- **What is needed**: Below are records; report how many of their lines contain the word "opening", giving only the number.

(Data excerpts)
= = =

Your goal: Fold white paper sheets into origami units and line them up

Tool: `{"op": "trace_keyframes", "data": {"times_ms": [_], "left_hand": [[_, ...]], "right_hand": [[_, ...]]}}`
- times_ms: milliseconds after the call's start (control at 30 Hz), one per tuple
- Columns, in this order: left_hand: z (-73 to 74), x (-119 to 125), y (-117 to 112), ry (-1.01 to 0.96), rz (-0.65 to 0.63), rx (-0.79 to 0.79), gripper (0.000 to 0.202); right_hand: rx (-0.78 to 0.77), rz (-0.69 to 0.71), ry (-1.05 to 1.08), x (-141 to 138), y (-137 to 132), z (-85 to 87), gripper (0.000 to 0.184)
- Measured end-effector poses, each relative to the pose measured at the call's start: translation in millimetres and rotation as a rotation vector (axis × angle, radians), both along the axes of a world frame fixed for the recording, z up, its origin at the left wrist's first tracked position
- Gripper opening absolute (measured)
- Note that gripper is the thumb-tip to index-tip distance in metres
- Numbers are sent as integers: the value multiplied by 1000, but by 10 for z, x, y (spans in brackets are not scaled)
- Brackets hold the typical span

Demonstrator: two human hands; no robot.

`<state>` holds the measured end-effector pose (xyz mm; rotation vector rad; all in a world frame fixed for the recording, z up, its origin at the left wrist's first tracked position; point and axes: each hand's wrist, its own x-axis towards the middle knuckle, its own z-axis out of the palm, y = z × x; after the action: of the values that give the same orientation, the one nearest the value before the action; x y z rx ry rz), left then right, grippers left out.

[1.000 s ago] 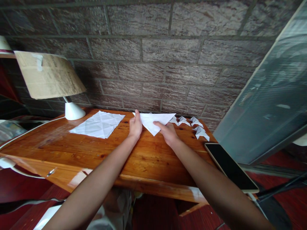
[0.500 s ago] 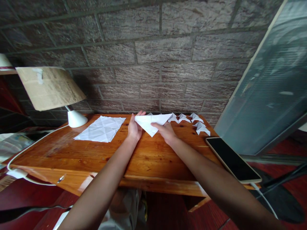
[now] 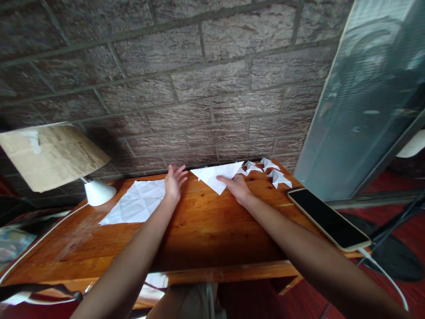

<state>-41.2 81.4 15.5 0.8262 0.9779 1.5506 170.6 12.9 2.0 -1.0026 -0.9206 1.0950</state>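
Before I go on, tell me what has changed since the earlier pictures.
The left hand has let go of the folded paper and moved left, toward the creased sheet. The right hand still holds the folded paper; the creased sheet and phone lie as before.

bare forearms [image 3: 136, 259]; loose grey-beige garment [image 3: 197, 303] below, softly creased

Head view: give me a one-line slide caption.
Right hand holding a folded paper triangle near small paper shapes, left hand open by a creased white sheet.
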Motion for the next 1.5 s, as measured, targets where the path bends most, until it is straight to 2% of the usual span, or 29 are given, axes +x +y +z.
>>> {"op": "trace_keyframes", "data": {"times_ms": [100,167,233,367,467,567,633,733,967,1033,1167,1233,1367,1500], "left_hand": [[-110,231,-218,11,-206,28,58],[-132,406,-347,72,-453,64,55],[-102,562,-394,111,-560,131,47],[-49,835,-271,-16,-439,116,47],[-127,964,-182,-131,-364,55,49],[-230,939,-187,-97,-415,22,48],[-244,872,-210,-90,-439,14,47],[-188,811,-224,-163,-398,0,44],[-94,862,-262,-265,-330,15,44],[-99,850,-295,-241,-321,28,44],[-129,816,-354,-74,-430,54,42],[-145,809,-364,-8,-431,67,43],[-144,782,-340,25,-325,81,43],[-106,720,-301,79,-224,101,45]], "right_hand": [[-12,-10,31,-22,-49,9,35],[-10,-22,59,-27,-49,42,38],[-19,-16,72,-37,0,104,40],[-17,-62,95,-88,164,214,37],[-38,-72,117,-91,214,185,38],[-95,-22,75,-41,197,92,39],[-34,30,17,-9,194,44,38],[7,51,6,0,231,17,41],[13,41,-50,-48,247,36,46],[-5,38,-22,-44,225,56,45],[-15,28,31,-16,187,112,40],[-33,24,44,-1,176,138,37],[-77,14,64,50,192,200,35],[24,-55,92,184,236,296,42]]}}
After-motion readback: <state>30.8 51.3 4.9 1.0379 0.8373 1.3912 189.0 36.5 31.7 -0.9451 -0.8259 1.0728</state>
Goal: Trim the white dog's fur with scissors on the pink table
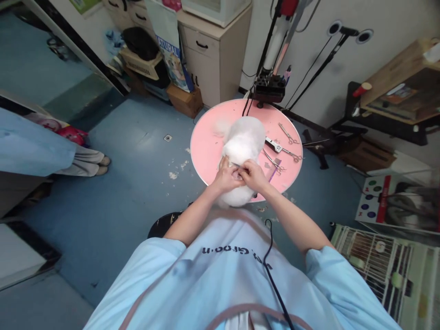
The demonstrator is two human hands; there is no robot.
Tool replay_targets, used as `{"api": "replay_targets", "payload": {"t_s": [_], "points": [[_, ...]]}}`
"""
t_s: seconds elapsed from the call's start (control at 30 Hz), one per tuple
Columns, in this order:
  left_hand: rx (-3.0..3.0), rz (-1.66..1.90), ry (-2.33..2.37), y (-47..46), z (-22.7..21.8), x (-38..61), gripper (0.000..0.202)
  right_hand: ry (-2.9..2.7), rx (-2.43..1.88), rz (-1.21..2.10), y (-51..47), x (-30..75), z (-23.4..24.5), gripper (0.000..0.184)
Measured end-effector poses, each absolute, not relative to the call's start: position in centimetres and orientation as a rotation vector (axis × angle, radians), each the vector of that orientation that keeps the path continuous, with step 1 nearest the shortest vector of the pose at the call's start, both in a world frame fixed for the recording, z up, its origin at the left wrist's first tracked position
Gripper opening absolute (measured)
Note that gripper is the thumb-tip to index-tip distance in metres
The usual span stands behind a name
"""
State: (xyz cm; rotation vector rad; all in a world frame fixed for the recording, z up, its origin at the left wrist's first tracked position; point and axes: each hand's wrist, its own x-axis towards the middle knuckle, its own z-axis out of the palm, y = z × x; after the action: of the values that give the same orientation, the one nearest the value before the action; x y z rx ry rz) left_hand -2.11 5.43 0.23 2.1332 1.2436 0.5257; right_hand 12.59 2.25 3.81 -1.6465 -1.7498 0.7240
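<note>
A small white fluffy dog (242,137) stands on a round pink table (206,146). Both my hands rest on its near end, close together. My left hand (227,176) is closed, its fingers curled into the fur. My right hand (252,175) is closed in a pinch beside it, holding something small that I cannot make out. Two pairs of scissors (289,134) and a comb (274,145) lie on the table to the right of the dog.
A black grooming arm and clamp (268,87) stands at the table's far edge. Another person in blue (41,146) stands at left. Cabinets (213,50) are behind; a wire cage (378,261) is at lower right. Fur clumps (173,175) lie on the blue floor.
</note>
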Motion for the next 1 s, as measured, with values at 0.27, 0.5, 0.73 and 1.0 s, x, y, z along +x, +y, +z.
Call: {"api": "replay_targets", "payload": {"t_s": [0.27,0.5,0.73,1.0], "points": [[2.149,0.488,1.227,5.1,1.4,-2.4,0.058,-1.934,-1.789,0.752,1.9,12.4,5.3,0.017],[2.179,0.455,1.215,4.6,2.0,-2.4,0.052,-2.084,-1.894,0.638,1.7,13.2,5.2,0.017],[2.092,0.451,1.276,3.9,1.8,-2.3,0.036,-1.497,-1.87,1.385,-2.1,18.9,6.4,0.023],[2.112,0.464,1.325,2.3,2.0,-1.7,0.04,-1.641,-1.692,1.847,-5.4,17.2,12.6,0.045]]}}
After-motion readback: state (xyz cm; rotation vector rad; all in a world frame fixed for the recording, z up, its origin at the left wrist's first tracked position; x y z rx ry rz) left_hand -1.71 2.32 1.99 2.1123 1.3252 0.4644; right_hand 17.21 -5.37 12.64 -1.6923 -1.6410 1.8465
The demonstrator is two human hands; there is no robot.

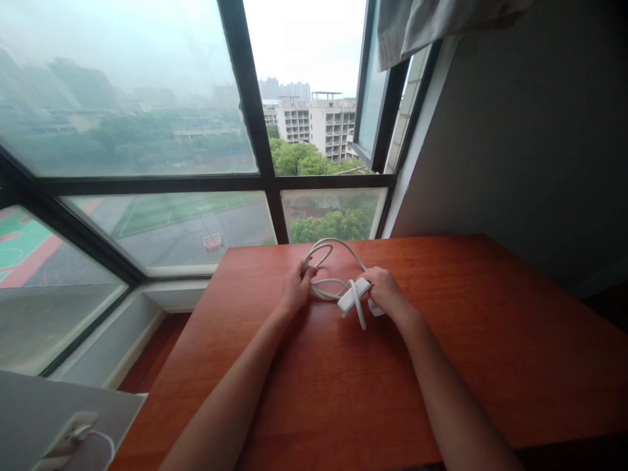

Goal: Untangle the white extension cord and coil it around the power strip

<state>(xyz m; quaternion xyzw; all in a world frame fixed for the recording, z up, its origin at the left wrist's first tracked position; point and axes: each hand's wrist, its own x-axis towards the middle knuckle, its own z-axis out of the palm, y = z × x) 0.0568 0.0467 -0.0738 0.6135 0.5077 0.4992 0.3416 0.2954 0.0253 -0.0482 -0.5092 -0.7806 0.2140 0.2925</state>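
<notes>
White cord, left hand curled, right hand palm-down

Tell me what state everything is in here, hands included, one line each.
Left hand: closed on the white cable.
Right hand: gripping the white block.
White cable: loosely looped.
White block: held tilted, a strand crossing it.
Window sash, upper right: swung open.
Upper left pane: hazy.
Plug: in the wall outlet.
Curtain: hanging, top out of view.
</notes>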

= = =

- **Result of the exercise**: 2